What Is the Dog’s Motivation? In my recent discussions on dominance in wolf packs, Dr. Loretta Graziano Breuning made the following statement. “Mammals assert dominance even when no food or mate is at stake. Of course they don’t do this consciously. Each individual simply seeks rewards and avoids pain.”
If so, then why are we talking about rank and status, and dominance and submission—which are conceptual in nature—and not about pleasure and pain—which are visceral? If you’re describing a behavioral phenomenon in animals by saying that they don’t do it consciously then how are they doing it? What is the actual motivation?
In terms of “dominance” and “submission” the answer is pretty clear. So called dominant members of a social group tend to have lower levels of serotonin and higher levels of cortisol—which indicates feelings of anxiety and stress. This would mean that any so-called dominant behavior is purely a product of anxiety and stress.
When a “dominant” animal acts aggressively, its serotonin (and probably its dopamine) levels go up. However, it would be just as inexact to say that an animal acts in an agonistic manner because it wants to increase its serotonin levels as it is to say that the animal has the intent to dominate others, or to rise in rank or status.
Once again we have a behavior that is not controlled by a conceptual thought process but by a visceral, “gut feeling” (80% of the body’s serotonin is found in the stomach and intestines). If this is true, then in most cases, the “dominant” animal doesn’t feel doesn’t feel good unless he’s acting “dominant.” And the good feeling he’s seeking is not an external reward, or a feeling of power, it’s a reduction of his own internal tension, anxiety and stress.
Which brings us back to Sigmund Freud.
Internal Tension and Stress Remember, Freud defined pleasure primarily as a lowering of internal tension caused by strong drives and instincts. (“Beyond the Pleasure Principle,” The Freud Reader, p. 595.) He also said that “the repressed instinct never ceases to strive for complete satisfaction.” This is one reason why I think it’s important for us to explore the principles of drive training, which induces and reinforces obedience through the reduction of a dog’s internal tension and stress rather than through applying unnatural social pressures (the pack leader model), or by relying too heavily on external rewards (behavioral science).
If you want to use the Pavlovian model, that’s fine too. Pavlov got his results by approaching the problem from a purely gut level too. He was a physiologist (not a psychologist or behaviorist), and his main interest, at least initially, was in understanding gastric secretions.
Freud may have been off-base in some of his psychological theories (something he freely admitted), but his most important ideas have been enjoying a resurgence in recent years, due primarily to our increasing ability to understand more about how the brain operates (something B. F. Skinner had no interest in). It turns out that what’s most rewarding for both dogs and humans may not be external reinforcements, but the safe release of pent-up emotions.

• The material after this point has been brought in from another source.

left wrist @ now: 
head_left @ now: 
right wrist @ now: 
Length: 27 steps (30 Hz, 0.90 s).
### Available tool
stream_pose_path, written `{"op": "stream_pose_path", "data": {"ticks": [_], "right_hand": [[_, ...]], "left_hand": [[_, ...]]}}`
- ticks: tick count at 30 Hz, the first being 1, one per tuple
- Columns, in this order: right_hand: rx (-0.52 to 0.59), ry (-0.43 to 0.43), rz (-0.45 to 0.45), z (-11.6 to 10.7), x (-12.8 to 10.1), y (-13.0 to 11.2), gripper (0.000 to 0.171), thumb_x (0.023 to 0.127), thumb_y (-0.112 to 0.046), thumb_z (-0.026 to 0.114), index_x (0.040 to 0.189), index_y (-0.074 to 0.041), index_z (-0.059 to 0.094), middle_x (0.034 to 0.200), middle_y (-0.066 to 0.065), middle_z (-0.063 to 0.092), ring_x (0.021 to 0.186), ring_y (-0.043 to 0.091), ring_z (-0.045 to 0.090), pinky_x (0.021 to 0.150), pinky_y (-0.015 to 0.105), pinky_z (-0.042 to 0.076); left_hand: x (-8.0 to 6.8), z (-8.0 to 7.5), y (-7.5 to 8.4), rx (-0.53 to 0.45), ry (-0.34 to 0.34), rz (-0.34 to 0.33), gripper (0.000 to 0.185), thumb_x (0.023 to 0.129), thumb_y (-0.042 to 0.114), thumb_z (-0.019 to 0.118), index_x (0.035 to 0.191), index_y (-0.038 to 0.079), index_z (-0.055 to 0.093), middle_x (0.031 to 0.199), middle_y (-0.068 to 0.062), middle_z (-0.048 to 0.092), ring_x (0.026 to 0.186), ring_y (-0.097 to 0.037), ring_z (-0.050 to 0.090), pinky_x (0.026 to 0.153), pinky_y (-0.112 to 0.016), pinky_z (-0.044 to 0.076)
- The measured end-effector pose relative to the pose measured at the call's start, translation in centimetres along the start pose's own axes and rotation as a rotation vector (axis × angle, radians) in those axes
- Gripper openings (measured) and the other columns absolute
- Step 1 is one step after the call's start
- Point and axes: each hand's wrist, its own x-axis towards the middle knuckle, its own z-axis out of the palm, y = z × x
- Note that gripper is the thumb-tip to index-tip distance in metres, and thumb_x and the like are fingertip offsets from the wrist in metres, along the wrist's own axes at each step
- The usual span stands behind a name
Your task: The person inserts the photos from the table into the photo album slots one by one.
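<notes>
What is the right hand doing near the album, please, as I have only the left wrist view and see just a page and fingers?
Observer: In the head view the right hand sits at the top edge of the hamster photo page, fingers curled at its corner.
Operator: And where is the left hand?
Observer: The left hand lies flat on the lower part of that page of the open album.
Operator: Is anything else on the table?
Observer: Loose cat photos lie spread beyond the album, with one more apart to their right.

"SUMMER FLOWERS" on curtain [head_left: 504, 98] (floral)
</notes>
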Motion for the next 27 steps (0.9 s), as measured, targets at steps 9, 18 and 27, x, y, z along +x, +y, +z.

So how does it feel to have strong unresolved emotions? Some describe it as a feeling of knots in one’s stomach, or tightness in the throat, chest pressure, or muscle tension. But no matter how you describe it, it feels really good when all that tension suddenly goes away. That’s how dogs feel when they get to bite down hard on a toy in play. And if you ask me, that feeling, that sudden release of tension, is probably the single most important aspect of dog training.